No API costs for LLM inference — unlike OpenAI or Anthropic

Low latency because the model runs on local hardware

Full control over model selection, prompts, and scaffolding

API-compatible with OpenAI — switching providers is as simple as changing an environment variable and restarting the service

That last point matters: if I ever needed to switch to OpenAI or Anthropic for a particular use case, the change would take seconds.

System Overview

Figure 1: System overview of Mr.

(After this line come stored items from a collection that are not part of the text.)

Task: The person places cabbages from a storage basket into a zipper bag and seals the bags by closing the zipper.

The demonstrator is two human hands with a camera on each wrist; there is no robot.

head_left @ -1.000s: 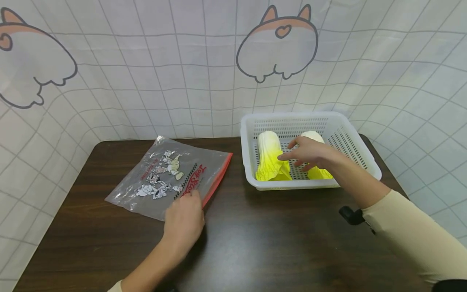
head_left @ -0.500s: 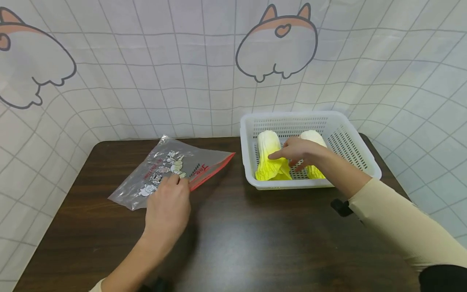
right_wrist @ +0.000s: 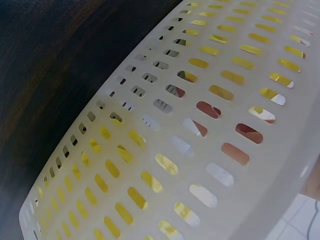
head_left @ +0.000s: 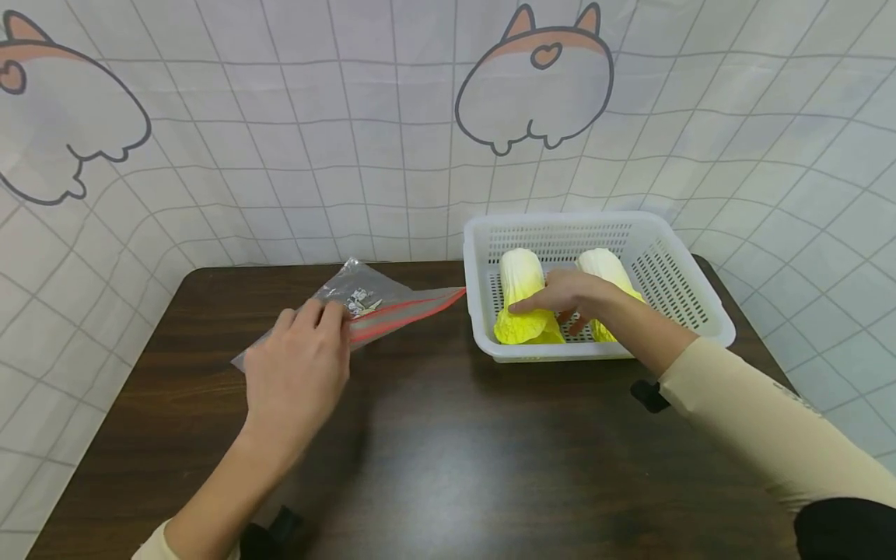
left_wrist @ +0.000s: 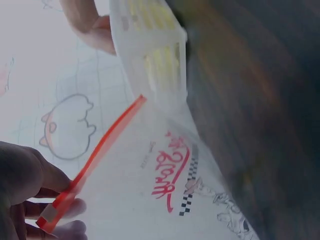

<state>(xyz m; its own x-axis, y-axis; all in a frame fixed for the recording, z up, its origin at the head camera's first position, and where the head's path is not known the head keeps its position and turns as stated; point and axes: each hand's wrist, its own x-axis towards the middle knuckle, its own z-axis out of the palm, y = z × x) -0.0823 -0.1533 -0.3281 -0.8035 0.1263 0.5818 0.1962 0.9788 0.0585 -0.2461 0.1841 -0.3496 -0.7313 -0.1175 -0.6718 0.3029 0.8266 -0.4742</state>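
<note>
My left hand (head_left: 297, 381) holds a clear zip bag (head_left: 392, 319) by its red zip edge, raised partly off the table. In the left wrist view, thumb and fingers pinch the red strip (left_wrist: 102, 142) near its end; red lettering and cartoon figures show on the bag. My right hand (head_left: 577, 294) reaches into a white slotted basket (head_left: 553, 355). Its thumb lies over the yellow leaves of the left napa cabbage (head_left: 521, 272), with the fingers curled at that cabbage's right side. A second napa cabbage (head_left: 603, 268) lies beside it, partly behind the hand.
The dark wooden table (head_left: 448, 467) carries the bag on the left and the basket at the back right. Behind it hangs a white checked curtain (head_left: 315, 155) with cartoon animal prints. Basket wall (right_wrist: 280, 165) slots fill the right wrist view.
My left hand has moved left and lifted the bag's zip edge, so the bag tilts and folds. The right hand has moved left and down onto the left napa cabbage.
</note>
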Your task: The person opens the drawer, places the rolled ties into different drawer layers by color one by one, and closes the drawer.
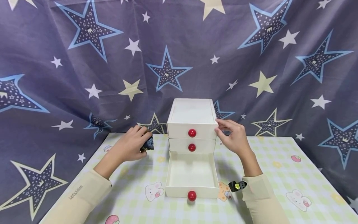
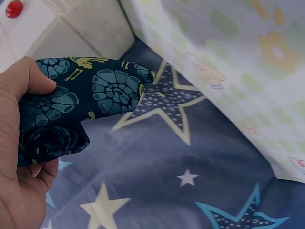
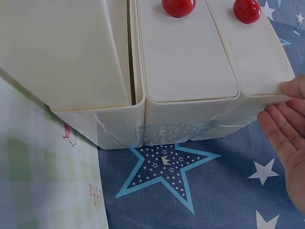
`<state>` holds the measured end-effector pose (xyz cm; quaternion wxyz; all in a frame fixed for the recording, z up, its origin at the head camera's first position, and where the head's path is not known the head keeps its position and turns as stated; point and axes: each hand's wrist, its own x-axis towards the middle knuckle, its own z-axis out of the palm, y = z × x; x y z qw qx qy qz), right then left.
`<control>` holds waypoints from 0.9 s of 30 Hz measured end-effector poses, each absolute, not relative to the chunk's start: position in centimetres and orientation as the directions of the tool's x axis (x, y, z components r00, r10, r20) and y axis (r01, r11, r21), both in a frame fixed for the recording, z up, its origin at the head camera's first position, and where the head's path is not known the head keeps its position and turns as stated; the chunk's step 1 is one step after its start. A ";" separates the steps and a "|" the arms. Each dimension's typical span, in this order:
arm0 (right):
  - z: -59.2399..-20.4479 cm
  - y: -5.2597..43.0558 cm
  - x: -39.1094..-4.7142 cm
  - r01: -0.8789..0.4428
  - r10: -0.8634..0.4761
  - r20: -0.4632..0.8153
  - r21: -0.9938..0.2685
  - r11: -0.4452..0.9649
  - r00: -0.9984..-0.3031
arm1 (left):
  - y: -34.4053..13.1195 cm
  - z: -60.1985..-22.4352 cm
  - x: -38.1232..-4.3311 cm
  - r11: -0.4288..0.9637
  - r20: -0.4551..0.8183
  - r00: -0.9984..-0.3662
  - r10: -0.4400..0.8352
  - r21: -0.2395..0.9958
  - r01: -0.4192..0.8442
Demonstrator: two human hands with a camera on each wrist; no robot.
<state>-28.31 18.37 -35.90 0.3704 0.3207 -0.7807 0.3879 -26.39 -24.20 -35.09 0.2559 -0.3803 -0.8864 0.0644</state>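
Observation:
A rolled-up dark blue cloth with a teal flower pattern (image 2: 114, 90) is gripped by my left hand (image 1: 131, 143), the thumb pressing on its upper side in the left wrist view. That hand is just left of a white drawer unit (image 1: 192, 111) with red round knobs. Its bottom drawer (image 1: 191, 171) is pulled out toward me and shows a bare white floor; the two above are pushed in. My right hand (image 1: 233, 135) holds the top drawer's right front corner, thumb on the front and fingers along the side. The left palm's inner part is hidden in the head view.
The unit stands on a table with a green-checked cloth (image 1: 134, 199) printed with cartoon animals. Behind hangs a blue-grey curtain with stars (image 1: 193, 37), close to the unit's back. A black strap device (image 1: 237, 186) is at my right wrist.

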 end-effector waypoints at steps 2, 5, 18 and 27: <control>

Bones answering questions in pirate language

Here’s the basic flow:

Kid talks to skeleton

Pi 5 + USB mic records audio

Vosk STT transcribes speech to text

API call to a Windows gaming PC with an RTX 5070 GPU

Docker Model Runner runs a local LLaMA 3.1 8B (Q4 quant) model

LLM returns a text response

ElevenLabs Flash TTS converts the text to speech (pirate voice)

Audio sent back to Pi

Pi sends audio to skeleton via Bluetooth, which moves the jaw in sync

Figure 2: The controller box that holds the Raspberry Pi that drives the pirate

That Windows machine isn’t a dedicated inference server — it’s my gaming rig. Just a regular setup running a quantized model locally.

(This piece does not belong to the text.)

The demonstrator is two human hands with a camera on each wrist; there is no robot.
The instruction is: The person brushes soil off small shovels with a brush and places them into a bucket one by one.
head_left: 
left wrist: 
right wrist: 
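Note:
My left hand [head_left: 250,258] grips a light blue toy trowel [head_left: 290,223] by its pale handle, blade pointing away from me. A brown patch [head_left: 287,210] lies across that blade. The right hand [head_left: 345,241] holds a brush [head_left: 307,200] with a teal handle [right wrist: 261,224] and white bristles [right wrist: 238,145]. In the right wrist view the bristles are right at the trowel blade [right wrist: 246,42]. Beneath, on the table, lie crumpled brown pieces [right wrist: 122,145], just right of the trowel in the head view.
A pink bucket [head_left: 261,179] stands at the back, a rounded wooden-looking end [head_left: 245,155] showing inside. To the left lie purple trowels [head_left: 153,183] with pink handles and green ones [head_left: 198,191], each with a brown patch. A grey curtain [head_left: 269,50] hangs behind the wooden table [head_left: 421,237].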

The biggest challenge with this project was balancing response quality (in character and age appropriate) and response time. With that in mind, there were four key areas that needed a little extra emphasis: model selection, how to do text to speech (TTS) processing efficiently, fault tolerance, and setting up guardrails. 

Consideration 1: Model Choice and Local LLM Performance

I tested several open models and found LLaMA 3.1 8B (Q4 quantized) to be the best mix of performance, fluency, and personality. On my RTX 5070, it handled real-time inference fast enough for the interaction to feel responsive.

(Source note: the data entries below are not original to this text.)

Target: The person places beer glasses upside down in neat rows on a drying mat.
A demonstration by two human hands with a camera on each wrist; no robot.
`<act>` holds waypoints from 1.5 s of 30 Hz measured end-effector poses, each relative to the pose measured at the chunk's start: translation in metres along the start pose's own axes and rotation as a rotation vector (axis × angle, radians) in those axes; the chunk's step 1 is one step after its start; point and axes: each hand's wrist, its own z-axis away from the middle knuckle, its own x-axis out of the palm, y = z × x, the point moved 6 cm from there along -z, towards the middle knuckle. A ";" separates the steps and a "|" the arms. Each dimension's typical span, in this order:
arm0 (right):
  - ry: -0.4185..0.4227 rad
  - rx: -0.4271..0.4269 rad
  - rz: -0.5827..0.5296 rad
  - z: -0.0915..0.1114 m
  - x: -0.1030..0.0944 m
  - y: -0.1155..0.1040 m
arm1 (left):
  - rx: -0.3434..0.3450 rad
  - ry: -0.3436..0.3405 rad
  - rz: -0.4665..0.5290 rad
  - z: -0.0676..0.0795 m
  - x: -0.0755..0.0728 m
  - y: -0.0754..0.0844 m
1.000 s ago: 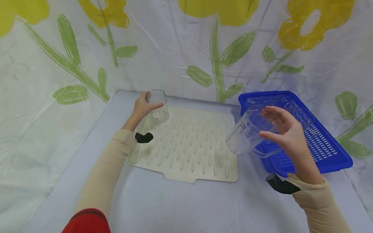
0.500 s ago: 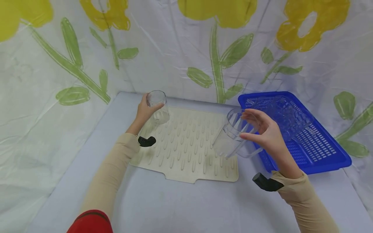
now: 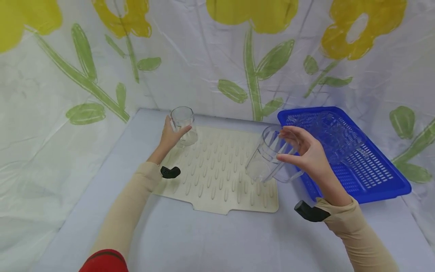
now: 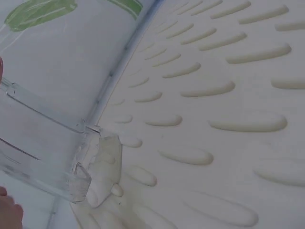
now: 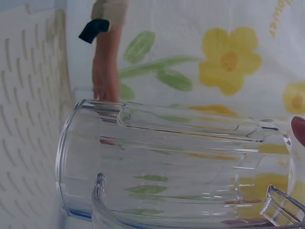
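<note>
A clear drinking glass (image 3: 187,138) stands upright on the far left corner of the cream ribbed mat (image 3: 210,204). My left hand (image 3: 170,136) is around its near left side, thumb in front and fingers beside it, loosely spread. In the left wrist view a bit of thumb (image 4: 9,210) shows apart from the glass (image 4: 43,138). My right hand (image 3: 307,155) grips a clear glass mug (image 3: 261,160) near its rim. The mug is tilted over the mat's right edge, base toward the mat, its handle (image 3: 292,177) toward the lower right.
A blue perforated basket (image 3: 377,185) stands at the right, with clear glassware (image 3: 333,136) inside; how many pieces is hard to tell. Behind the table (image 3: 210,241) hangs a white sheet (image 3: 190,64) with a flower print.
My right hand has carried the mug leftward from near the basket to the mat's right edge. My left hand has slid slightly back and down; its glass has stayed in place.
</note>
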 end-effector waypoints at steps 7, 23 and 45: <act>-0.007 0.016 0.000 0.000 -0.001 0.000 | 0.336 0.318 -0.080 0.029 -0.003 0.050; 0.013 0.010 -0.031 -0.002 -0.001 0.000 | 0.520 -0.441 0.333 0.122 0.123 0.133; 0.013 -0.016 -0.143 0.000 0.004 0.008 | 0.406 -0.429 0.347 0.148 0.127 0.146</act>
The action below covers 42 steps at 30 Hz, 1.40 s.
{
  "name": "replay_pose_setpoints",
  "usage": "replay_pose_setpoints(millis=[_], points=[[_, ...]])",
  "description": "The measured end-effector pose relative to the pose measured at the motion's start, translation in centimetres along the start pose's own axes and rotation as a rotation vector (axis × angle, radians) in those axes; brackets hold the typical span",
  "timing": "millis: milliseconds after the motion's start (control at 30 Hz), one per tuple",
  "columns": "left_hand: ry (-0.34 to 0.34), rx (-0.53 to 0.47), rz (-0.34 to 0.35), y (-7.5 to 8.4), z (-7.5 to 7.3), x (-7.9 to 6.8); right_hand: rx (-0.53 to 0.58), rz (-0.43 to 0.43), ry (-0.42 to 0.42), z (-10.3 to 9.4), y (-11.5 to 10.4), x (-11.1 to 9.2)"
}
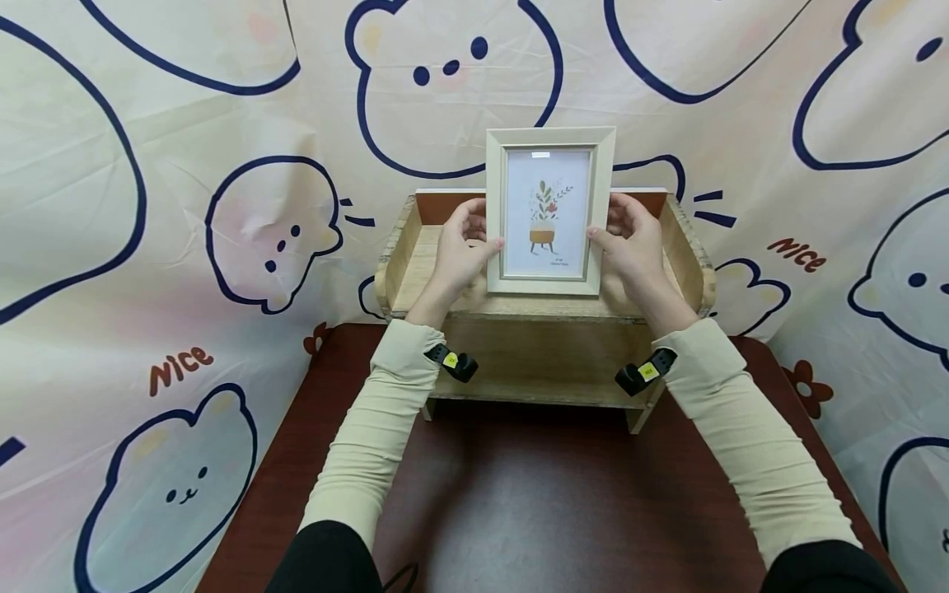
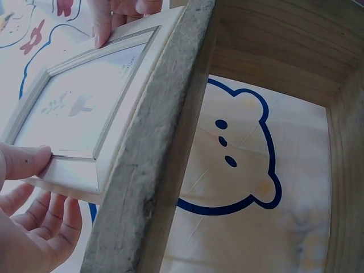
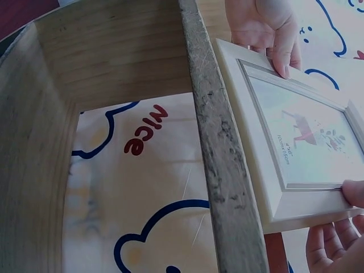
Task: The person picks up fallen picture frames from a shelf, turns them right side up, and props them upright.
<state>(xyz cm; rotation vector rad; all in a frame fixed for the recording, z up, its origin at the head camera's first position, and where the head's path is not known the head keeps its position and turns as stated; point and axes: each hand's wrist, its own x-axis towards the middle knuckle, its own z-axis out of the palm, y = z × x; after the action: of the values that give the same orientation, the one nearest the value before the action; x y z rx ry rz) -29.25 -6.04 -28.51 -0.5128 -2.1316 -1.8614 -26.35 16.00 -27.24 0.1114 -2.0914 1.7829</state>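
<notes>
A cream picture frame (image 1: 550, 284) with a potted-plant print stands nearly upright over the top board of a small wooden shelf (image 1: 541, 354). My left hand (image 1: 463, 251) grips its left side, thumb on the front and fingers behind. On the opposite side my right hand (image 1: 633, 247) holds it the same way, its thumb at the inner edge. In the left wrist view the bottom of the picture frame (image 2: 128, 128) lies close along the shelf's front edge (image 2: 153, 142). The right wrist view shows both thumbs pressing the front of the picture frame (image 3: 267, 196).
The wooden shelf has raised side panels (image 1: 685, 247) and a lower board, and stands at the back of a dark red-brown table (image 1: 534, 502). Behind it hangs a cloth (image 1: 296, 115) printed with cartoon bears. Black wrist cameras (image 1: 643, 375) are strapped over the sleeves.
</notes>
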Motion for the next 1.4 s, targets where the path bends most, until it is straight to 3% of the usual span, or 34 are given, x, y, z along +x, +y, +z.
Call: replay_pose_setpoints(millis=[333, 933, 1200, 1400], points=[[0.007, -0.02, 0.049, 0.1, 0.0, -0.2, 0.003, -0.029, 0.024, 0.1, -0.1, 0.0], [0.025, -0.007, 0.072, 0.4, 0.0, -0.6, 0.016, -0.072, 0.034, 0.1, 0.0, -0.2], [0.027, -0.005, 0.076, 3.1, -0.1, -2.0, 0.023, -0.092, 0.044, 0.1, -0.1, -0.4], [0.044, -0.017, 0.088, 2.6, -0.3, -1.6, 0.055, -0.111, 0.054, 0.1, 0.0, -0.4]])
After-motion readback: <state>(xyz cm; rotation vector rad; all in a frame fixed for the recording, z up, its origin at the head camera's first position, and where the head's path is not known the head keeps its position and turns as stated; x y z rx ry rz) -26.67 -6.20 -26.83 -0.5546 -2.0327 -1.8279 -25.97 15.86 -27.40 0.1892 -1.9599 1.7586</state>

At one point I was struggling to keep Mr. Bones in character, so I  tried OpenAI’s ChatGPT API, but response times averaged 4.5 seconds.

By revising the prompt and Docker Model Runner serving the right model, I got that down to 1.5 seconds. That’s a huge difference when a kid is standing there waiting for the skeleton to talk.

In the end, GPT-4 was only nominally better at staying in character and avoiding inappropriate replies. With a solid prompt scaffold and some guardrails, the local model held up just fine.

Consideration 2: TTS Pipeline: Kokoro to ElevenLabs Flash

I first tried using Kokoro, a local TTS engine. It worked, but the voices were too generic. I wanted something more pirate-y, without adding custom audio effects.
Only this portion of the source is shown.